LONDON: RadioCentre, the industry body for commercial radio, has called for changes to advertising regulation and an end to the fast-talking disclaimers that annoy listeners and are ineffective as a form of consumer protection.

In a new report, Radio. Connecting Past and Future, it highlighted the fact that the UK's commercial radio sector has a stable audience and offers a very respectable return on investment.

The number of people listening to broadcast radio is as high as ever – some 48m adults tune in every week and 63% are commercial radio listeners, a proportion that has remained largely the same over the past five years.

And this channel also represents a "critical route" to customers for local businesses and SMEs. Overall, radio returns £7.70 for every £1 invested by advertisers, second only to TV, the study added.

But the analysis warned that the sector faces intense pressure from changing media consumption habits and the shift of advertising spend into digital, which the regulatory environment has failed to recognise.

The report does not limit itself to advertising, however, and addresses radio's wider role in society. And it is not just the commercial survival of radio stations as businesses that is at issue.
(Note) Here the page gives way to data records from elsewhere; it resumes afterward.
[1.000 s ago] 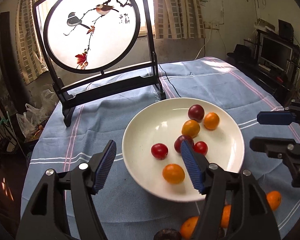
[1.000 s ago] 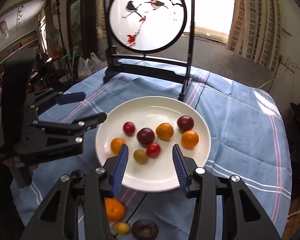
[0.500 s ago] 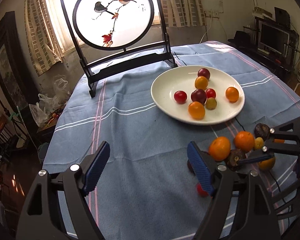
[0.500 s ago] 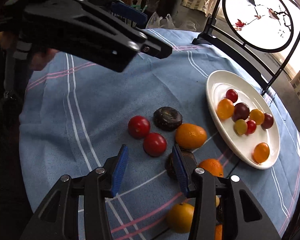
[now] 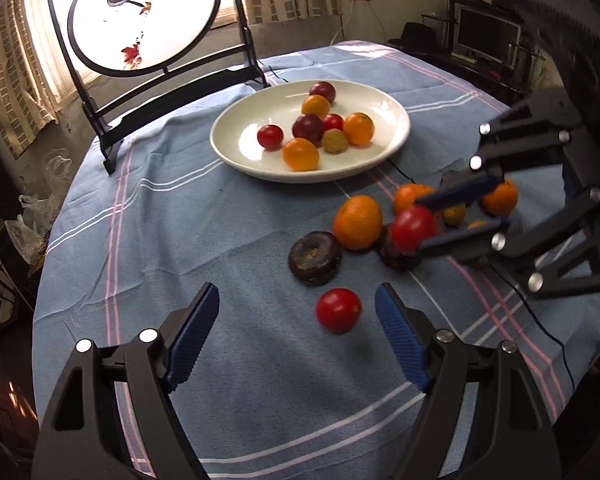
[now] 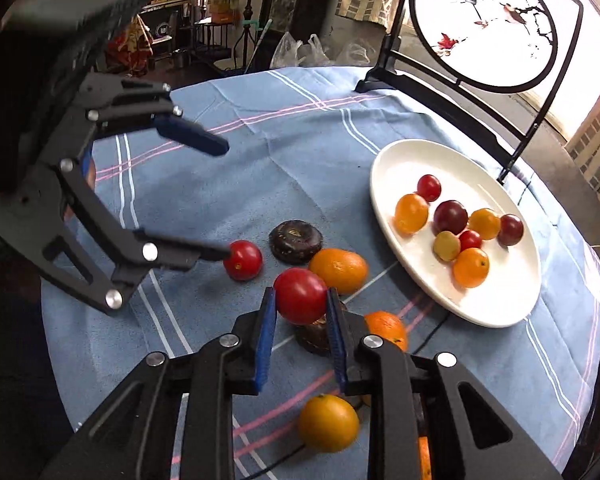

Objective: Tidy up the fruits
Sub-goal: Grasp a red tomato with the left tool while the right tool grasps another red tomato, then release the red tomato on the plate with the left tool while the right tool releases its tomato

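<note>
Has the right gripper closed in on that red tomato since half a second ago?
Yes. The right gripper advanced toward the white plate and now clamps the red tomato.

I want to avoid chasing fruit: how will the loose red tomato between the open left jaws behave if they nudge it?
The red tomato is round and glossy, so it probably rolls on the flat tablecloth. It likely slips from an off-centre squeeze.
</note>
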Available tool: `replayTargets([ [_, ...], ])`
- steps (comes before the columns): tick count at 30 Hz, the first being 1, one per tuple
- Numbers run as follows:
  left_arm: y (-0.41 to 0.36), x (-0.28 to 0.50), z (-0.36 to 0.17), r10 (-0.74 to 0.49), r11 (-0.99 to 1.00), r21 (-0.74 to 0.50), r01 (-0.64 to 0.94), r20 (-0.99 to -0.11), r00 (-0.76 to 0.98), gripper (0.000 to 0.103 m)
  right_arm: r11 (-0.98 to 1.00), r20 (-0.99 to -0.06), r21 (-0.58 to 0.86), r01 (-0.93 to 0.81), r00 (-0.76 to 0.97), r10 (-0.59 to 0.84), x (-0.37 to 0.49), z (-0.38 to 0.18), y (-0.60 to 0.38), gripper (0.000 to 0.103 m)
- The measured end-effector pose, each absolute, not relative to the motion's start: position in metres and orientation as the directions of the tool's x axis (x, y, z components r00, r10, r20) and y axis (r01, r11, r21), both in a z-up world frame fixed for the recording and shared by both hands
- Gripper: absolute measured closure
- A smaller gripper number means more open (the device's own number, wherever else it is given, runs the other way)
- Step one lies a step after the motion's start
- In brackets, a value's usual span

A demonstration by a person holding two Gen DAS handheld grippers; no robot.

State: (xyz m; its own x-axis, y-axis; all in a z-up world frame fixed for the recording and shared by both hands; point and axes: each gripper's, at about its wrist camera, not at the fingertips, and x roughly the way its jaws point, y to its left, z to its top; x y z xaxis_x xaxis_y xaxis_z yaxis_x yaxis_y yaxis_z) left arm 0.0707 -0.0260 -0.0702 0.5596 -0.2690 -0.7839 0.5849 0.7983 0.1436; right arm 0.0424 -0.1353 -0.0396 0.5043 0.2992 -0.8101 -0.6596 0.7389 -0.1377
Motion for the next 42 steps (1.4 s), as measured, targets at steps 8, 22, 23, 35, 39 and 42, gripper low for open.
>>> replayTargets([
  [8, -0.05, 0.076, -0.101, -0.243, 0.793, 0.128, 0.596, -0.83, 0.503, 0.057, 0.768, -0.82, -0.116, -0.629, 0.497, 0.283, 0.036, -0.048, -0.152, 0.078],
  [22, -0.053, 0.104, -0.025, -0.273, 0.84, 0.148, 0.522, -0.716, 0.643, 0.074, 0.859, -0.724, -0.106, -0.502, 0.631, 0.28, 0.059, -0.003, -0.195, 0.078],
  [23, -0.057, 0.112, -0.017, -0.272, 0.849, 0.152, 0.507, -0.697, 0.664, 0.074, 0.872, -0.707, -0.102, -0.479, 0.652, 0.275, 0.065, 0.004, -0.199, 0.078],
  [35, -0.116, 0.22, -0.015, -0.19, 0.914, 0.15, 0.376, -0.662, 0.725, 0.074, 0.957, -0.682, -0.037, -0.288, 0.708, 0.187, 0.164, 0.008, -0.236, 0.077],
  [39, -0.121, 0.242, -0.037, -0.172, 0.913, 0.153, 0.377, -0.695, 0.698, 0.074, 0.964, -0.711, -0.026, -0.264, 0.683, 0.168, 0.19, -0.011, -0.243, 0.076],
  [42, -0.122, 0.254, -0.047, -0.16, 0.913, 0.158, 0.376, -0.709, 0.687, 0.074, 0.968, -0.725, -0.017, -0.252, 0.669, 0.162, 0.203, -0.022, -0.247, 0.076],
])
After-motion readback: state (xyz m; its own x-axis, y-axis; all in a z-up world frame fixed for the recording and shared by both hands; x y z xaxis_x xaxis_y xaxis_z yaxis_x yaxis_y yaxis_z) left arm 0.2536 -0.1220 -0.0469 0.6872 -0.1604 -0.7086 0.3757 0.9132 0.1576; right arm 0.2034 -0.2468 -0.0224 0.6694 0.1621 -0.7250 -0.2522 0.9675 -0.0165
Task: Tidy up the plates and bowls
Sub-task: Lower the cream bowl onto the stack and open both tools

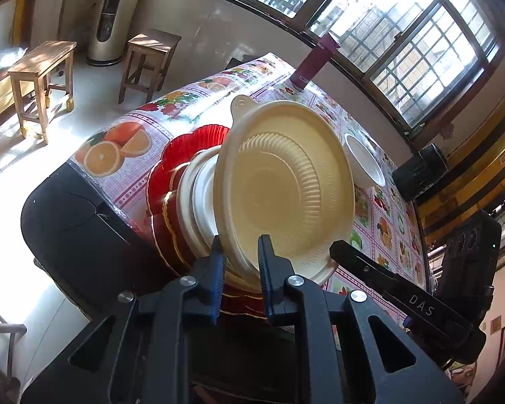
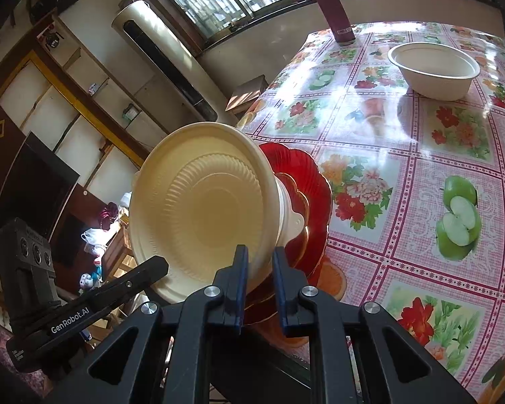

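Note:
A cream ribbed plastic bowl (image 1: pixel 279 181) (image 2: pixel 202 208) is at the top of a stack, over white bowls (image 1: pixel 198 195) (image 2: pixel 288 202) and red gold-rimmed plates (image 1: pixel 171 165) (image 2: pixel 303 181) near the table's corner. My left gripper (image 1: pixel 241 245) is shut on the cream bowl's near rim. My right gripper (image 2: pixel 260 252) is shut on the same rim from the other side. Each view shows the other gripper's finger at that rim. I cannot tell whether the cream bowl rests fully in the stack or hovers just above it.
A lone white bowl (image 1: pixel 363 161) (image 2: pixel 434 70) stands farther along the fruit-patterned tablecloth (image 2: pixel 404 168). A maroon bottle (image 1: pixel 311 64) (image 2: pixel 333 10) stands upright at the far edge by the window. Two wooden stools (image 1: pixel 40 67) stand on the floor beyond the table.

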Tool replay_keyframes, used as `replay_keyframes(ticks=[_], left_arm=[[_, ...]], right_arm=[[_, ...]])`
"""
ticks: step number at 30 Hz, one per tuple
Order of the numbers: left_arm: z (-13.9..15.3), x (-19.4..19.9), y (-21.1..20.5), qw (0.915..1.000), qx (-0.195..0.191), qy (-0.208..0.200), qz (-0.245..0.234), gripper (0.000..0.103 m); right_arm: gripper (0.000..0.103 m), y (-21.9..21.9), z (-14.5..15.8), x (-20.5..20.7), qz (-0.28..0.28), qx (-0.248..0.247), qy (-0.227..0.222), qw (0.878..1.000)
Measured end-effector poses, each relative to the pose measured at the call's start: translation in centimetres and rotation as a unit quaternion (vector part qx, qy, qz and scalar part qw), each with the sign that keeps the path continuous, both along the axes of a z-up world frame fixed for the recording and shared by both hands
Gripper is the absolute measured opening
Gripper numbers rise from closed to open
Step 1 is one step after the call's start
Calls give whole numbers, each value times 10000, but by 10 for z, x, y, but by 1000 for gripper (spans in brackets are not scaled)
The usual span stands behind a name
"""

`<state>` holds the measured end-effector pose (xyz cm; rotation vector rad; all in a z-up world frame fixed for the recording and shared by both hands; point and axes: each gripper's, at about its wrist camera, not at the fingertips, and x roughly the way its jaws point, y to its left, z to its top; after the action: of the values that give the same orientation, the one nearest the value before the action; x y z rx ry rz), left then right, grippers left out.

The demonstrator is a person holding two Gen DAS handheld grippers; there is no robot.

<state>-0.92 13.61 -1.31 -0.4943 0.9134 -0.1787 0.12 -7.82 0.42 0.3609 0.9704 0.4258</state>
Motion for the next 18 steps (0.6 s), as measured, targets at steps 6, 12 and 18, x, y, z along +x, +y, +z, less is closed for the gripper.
replay_keyframes(ticks=[6, 12, 18], left_arm=[[1, -1, 0, 9997, 226, -37, 18, 16], [3, -4, 0, 9981, 585, -163, 89, 48], [17, -12, 1, 9922, 1077, -571, 259, 86]], right_arm=[[15, 2, 0, 2, 13, 27, 42, 10000], [20, 3, -5, 5, 20, 10, 91, 10000], [48, 2, -4, 4, 63, 64, 71, 9999]])
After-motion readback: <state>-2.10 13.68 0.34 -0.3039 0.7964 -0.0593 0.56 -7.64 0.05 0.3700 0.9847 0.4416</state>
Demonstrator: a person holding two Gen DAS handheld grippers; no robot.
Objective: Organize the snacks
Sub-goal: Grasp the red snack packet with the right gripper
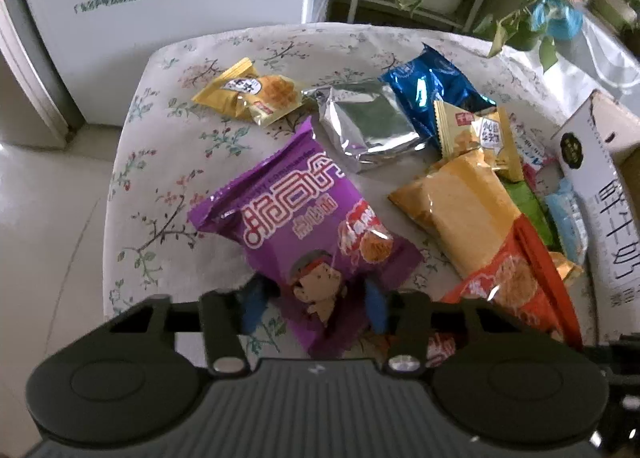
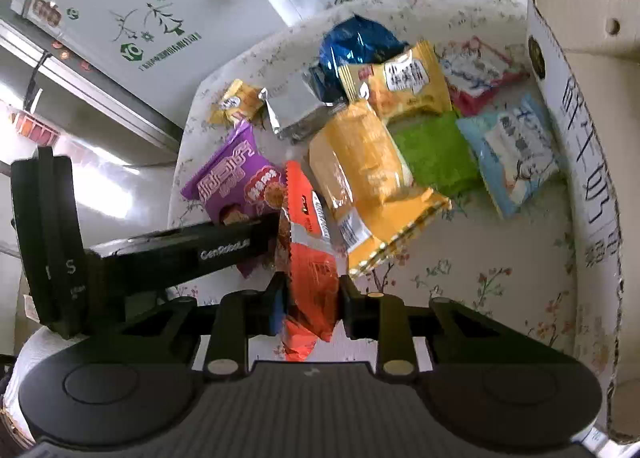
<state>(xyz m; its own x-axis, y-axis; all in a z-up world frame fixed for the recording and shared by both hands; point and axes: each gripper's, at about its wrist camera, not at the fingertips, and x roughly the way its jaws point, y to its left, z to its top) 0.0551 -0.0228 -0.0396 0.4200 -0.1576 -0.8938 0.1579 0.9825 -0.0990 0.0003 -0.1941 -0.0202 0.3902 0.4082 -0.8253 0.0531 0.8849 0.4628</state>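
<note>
Right wrist view: nearest the camera, the right gripper [image 2: 313, 298] is pinching the orange snack packet [image 2: 310, 258] at its lower half, both fingers pressed against its sides, the packet standing on edge between them. Just to its left, the left gripper's black body reaches across, its tip over the purple snack packet [image 2: 236, 182].

Left wrist view: the left gripper [image 1: 314, 308] has its blue-padded fingers [image 1: 254, 308] spread on either side of the purple packet's near end. Whether the pads touch the wrapper cannot be told; the jaws are not closed upon it.

Beyond, on the floral tablecloth [image 2: 480, 278], lies a loose heap: a large yellow cake packet [image 2: 368, 178] overlapping a green packet [image 2: 436, 154], a light-blue packet [image 2: 516, 154] just beside the cardboard box [image 2: 576, 130], a small yellow biscuit packet [image 2: 400, 86], a red-and-white packet [image 2: 480, 70], a silver foil packet [image 2: 296, 114], a dark blue foil packet [image 2: 356, 42], and a second small yellow packet [image 2: 238, 102] lying apart at the far left.

Judgement: the step in hand is picking individual packets out of the heap, one per hand. The task is at an early stage, most snacks being unsorted. The next move calls for closing the left jaws on the purple packet and lifting both clear; the cardboard box at the right is the likely destination. The orange packet, held by a soft edge, may slip or fold.
</note>
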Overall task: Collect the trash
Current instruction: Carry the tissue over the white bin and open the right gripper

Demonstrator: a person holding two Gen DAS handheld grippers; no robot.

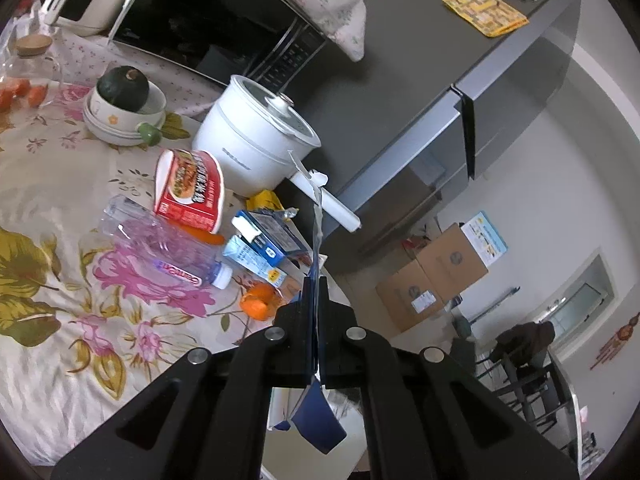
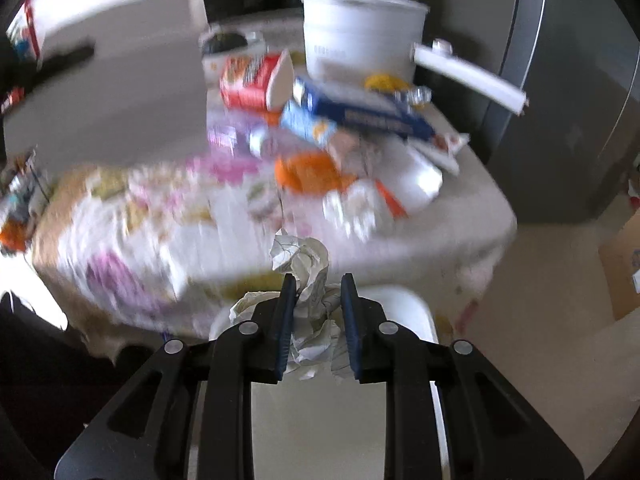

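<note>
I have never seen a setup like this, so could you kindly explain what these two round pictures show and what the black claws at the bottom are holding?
Each picture comes from a fisheye camera mounted on a hand-held two-finger gripper, looking forward along its fingers; a person carries one in each hand. In the left view, the left gripper is pinched shut on a thin wrapper, seen edge-on. In the right view, blurred by motion, the right gripper clamps a crumpled paper ball. Both look at a table with a floral tablecloth, bearing a white pot, a red noodle bowl, an empty plastic bottle, a blue carton and an orange peel.
</note>
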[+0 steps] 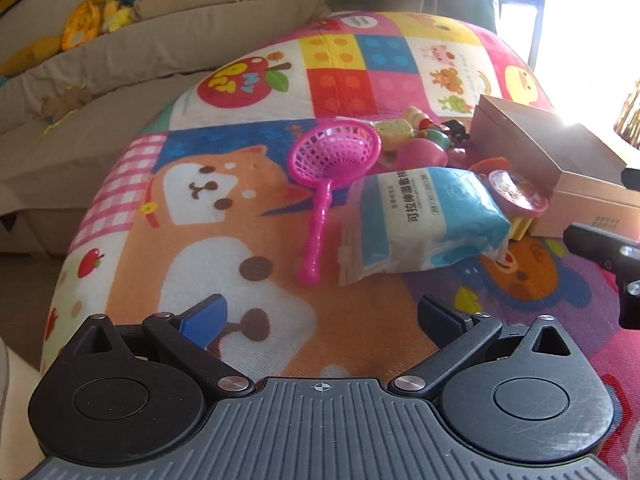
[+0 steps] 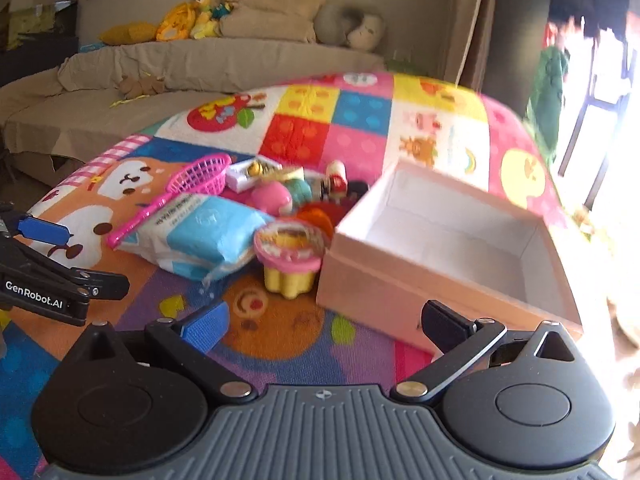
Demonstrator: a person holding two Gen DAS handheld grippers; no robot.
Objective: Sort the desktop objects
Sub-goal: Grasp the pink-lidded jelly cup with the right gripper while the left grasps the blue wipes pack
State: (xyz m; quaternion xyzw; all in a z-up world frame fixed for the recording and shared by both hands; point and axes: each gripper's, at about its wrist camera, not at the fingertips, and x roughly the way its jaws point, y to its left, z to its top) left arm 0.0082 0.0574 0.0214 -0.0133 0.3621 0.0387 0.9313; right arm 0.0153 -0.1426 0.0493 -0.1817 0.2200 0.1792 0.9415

"As ad budgets swing away from traditional content creators towards digital aggregators, this will cause tension in the quality content supply chain (this applies across all traditional media), undermining investment in content and media plurality," the report said.

Launching the report, RadioCentre's chief executive Siobhan Kenny called it "a "progressive vision for a thriving and successful commercial radio sector.

"There are some key commitments to carry on providing listeners with what they want, particularly local news and information," she said. "In return, we ask for a legislative review, looking at the sometimes outdated regulation governing the sector."

The role of the BBC – boasting 56 local stations and a 54% audience share – and streaming services such as Spotify present particular challenges to the sector in the competition for "ear-time".

In the case of the former, the report suggested the BBC could develop more distinctive services – for example, there is a 60% duplication rate in the music played on commercial radio and the two national BBC radio stations playing popular music – to promote diversity and support the future growth of radio.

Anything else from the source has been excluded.